AIM OF THE TASK> Your response should consist of the full data, set down exactly.

---*---

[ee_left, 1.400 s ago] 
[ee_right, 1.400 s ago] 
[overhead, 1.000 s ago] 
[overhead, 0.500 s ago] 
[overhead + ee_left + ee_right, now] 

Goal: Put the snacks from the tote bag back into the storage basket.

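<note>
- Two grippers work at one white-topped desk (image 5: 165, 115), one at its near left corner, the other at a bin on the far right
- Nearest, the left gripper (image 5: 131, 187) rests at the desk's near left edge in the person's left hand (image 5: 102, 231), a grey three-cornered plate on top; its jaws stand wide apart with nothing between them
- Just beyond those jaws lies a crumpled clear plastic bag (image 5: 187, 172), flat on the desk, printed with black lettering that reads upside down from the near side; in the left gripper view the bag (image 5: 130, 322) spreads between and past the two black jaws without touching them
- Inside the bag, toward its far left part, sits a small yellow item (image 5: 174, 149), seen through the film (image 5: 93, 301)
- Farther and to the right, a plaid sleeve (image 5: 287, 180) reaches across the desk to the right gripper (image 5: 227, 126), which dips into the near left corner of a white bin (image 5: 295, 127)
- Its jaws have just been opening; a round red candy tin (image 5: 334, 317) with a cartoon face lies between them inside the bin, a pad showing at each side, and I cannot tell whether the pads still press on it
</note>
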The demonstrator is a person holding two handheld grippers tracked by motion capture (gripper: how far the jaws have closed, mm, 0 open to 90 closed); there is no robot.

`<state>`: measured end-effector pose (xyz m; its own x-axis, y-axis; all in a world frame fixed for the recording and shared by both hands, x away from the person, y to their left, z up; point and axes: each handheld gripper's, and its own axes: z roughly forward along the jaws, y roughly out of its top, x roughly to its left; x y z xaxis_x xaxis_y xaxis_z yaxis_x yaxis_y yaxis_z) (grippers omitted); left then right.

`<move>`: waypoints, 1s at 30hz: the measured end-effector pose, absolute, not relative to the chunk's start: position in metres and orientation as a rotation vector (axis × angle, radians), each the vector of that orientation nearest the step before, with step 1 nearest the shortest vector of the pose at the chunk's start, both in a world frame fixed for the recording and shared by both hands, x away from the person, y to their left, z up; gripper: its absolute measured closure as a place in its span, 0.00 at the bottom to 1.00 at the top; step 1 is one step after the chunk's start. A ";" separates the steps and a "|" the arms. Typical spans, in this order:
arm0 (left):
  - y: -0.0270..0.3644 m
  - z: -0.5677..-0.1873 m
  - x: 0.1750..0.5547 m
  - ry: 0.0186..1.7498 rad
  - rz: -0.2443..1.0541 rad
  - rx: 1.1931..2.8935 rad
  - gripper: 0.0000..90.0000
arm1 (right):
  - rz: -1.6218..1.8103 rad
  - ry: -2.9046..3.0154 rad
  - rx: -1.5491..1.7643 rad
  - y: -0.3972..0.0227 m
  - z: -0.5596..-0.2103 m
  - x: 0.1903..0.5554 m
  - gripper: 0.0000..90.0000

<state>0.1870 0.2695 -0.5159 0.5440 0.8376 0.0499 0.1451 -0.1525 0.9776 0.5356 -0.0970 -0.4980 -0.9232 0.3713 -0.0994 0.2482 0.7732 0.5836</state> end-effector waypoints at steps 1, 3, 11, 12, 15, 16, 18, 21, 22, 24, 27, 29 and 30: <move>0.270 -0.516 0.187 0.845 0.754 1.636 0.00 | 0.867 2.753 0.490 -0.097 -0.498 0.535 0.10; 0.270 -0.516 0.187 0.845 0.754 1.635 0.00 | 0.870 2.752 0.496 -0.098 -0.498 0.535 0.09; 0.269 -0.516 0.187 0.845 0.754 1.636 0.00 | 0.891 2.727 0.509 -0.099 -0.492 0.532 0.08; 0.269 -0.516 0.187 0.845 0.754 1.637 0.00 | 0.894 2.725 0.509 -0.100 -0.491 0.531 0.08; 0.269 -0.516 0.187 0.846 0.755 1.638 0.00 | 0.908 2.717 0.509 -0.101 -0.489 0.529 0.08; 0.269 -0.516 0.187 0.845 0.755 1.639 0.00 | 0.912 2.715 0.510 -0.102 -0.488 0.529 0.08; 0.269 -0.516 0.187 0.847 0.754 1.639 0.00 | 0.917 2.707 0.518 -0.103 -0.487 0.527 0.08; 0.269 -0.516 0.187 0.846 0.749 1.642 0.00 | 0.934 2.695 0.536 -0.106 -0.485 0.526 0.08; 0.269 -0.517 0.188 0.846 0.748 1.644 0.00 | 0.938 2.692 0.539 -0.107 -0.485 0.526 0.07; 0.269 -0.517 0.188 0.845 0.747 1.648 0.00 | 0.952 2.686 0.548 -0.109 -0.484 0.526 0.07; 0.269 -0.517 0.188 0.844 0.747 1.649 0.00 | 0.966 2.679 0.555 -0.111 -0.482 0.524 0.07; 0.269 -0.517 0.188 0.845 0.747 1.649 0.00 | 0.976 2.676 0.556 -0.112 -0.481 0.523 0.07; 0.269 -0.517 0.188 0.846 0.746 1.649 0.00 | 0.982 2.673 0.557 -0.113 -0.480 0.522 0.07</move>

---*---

SOLVED EXERCISE>
[ee_left, 1.400 s ago] 
[ee_right, 1.400 s ago] 
[overhead, 1.000 s ago] 
[overhead, 0.500 s ago] 
[overhead + ee_left + ee_right, now] 

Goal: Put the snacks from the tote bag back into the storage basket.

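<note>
- Two grippers work at one white-topped desk (image 5: 165, 115), one at its near left corner, the other at a bin on the far right
- Nearest, the left gripper (image 5: 131, 187) rests at the desk's near left edge in the person's left hand (image 5: 102, 231), a grey three-cornered plate on top; its jaws stand wide apart with nothing between them
- Just beyond those jaws lies a crumpled clear plastic bag (image 5: 187, 172), flat on the desk, printed with black lettering that reads upside down from the near side; in the left gripper view the bag (image 5: 130, 322) spreads between and past the two black jaws without touching them
- Inside the bag, toward its far left part, sits a small yellow item (image 5: 174, 149), seen through the film (image 5: 93, 301)
- Farther and to the right, a plaid sleeve (image 5: 287, 180) reaches across the desk to the right gripper (image 5: 227, 126), which dips into the near left corner of a white bin (image 5: 295, 127)
- Its jaws have just been opening; a round red candy tin (image 5: 334, 317) with a cartoon face lies between them inside the bin, a pad showing at each side, and I cannot tell whether the pads still press on it
</note>
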The demonstrator is a person holding two handheld grippers tracked by motion capture (gripper: how far the jaws have closed, mm, 0 open to 90 closed); there is no robot.

`<state>`: measured end-effector pose (xyz m; its own x-axis, y-axis; all in a world frame fixed for the recording and shared by both hands, x away from the person, y to their left, z up; point and axes: each handheld gripper's, and its own axes: z roughly forward along the jaws, y roughly out of its top, x roughly to its left; x y z xaxis_x xaxis_y xaxis_z yaxis_x yaxis_y yaxis_z) (grippers omitted); left then right.

`<move>`: waypoints, 1s at 30hz: the measured end-effector pose, absolute, not relative to the chunk's start: position in metres and orientation as a rotation vector (axis × angle, radians), each the vector of that orientation nearest the step before, with step 1 nearest the shortest vector of the pose at the chunk's start, both in a world frame fixed for the recording and shared by both hands, x away from the person, y to their left, z up; gripper: its absolute measured closure as a place in its span, 0.00 at the bottom to 1.00 at the top; step 1 is one step after the chunk's start. A ";" separates the steps and a "|" the arms. Typical spans, in this order:
arm0 (left):
  - y: -0.0270..0.3644 m
  - z: -0.5677..-0.1873 m
  - x: 0.1750..0.5547 m
  - ry: 0.0186..1.7498 rad
  - rz: -0.2443..1.0541 rad
  - rx: 1.1931..2.8935 rad
  - gripper: 0.0000..90.0000
arm1 (right):
  - rz: -1.6218..1.8103 rad
  - ry: -2.9046..3.0154 rad
  - rx: -1.5491..1.7643 rad
  - y: -0.3972..0.0227 m
  - z: -0.5596..-0.2103 m
  - x: 0.1903..0.5554 m
  - gripper: 0.0000..90.0000

<state>0.1870 0.2695 -0.5159 0.5440 0.8376 0.0499 0.1451 -0.1525 0.9776 0.5356 -0.0970 -0.4980 -0.9232 0.3713 -0.0994 0.2482 0.7732 0.5836</state> end-effector waypoints at steps 1, 3, 11, 12, 15, 16, 18, 21, 22, 24, 27, 29 and 30: <move>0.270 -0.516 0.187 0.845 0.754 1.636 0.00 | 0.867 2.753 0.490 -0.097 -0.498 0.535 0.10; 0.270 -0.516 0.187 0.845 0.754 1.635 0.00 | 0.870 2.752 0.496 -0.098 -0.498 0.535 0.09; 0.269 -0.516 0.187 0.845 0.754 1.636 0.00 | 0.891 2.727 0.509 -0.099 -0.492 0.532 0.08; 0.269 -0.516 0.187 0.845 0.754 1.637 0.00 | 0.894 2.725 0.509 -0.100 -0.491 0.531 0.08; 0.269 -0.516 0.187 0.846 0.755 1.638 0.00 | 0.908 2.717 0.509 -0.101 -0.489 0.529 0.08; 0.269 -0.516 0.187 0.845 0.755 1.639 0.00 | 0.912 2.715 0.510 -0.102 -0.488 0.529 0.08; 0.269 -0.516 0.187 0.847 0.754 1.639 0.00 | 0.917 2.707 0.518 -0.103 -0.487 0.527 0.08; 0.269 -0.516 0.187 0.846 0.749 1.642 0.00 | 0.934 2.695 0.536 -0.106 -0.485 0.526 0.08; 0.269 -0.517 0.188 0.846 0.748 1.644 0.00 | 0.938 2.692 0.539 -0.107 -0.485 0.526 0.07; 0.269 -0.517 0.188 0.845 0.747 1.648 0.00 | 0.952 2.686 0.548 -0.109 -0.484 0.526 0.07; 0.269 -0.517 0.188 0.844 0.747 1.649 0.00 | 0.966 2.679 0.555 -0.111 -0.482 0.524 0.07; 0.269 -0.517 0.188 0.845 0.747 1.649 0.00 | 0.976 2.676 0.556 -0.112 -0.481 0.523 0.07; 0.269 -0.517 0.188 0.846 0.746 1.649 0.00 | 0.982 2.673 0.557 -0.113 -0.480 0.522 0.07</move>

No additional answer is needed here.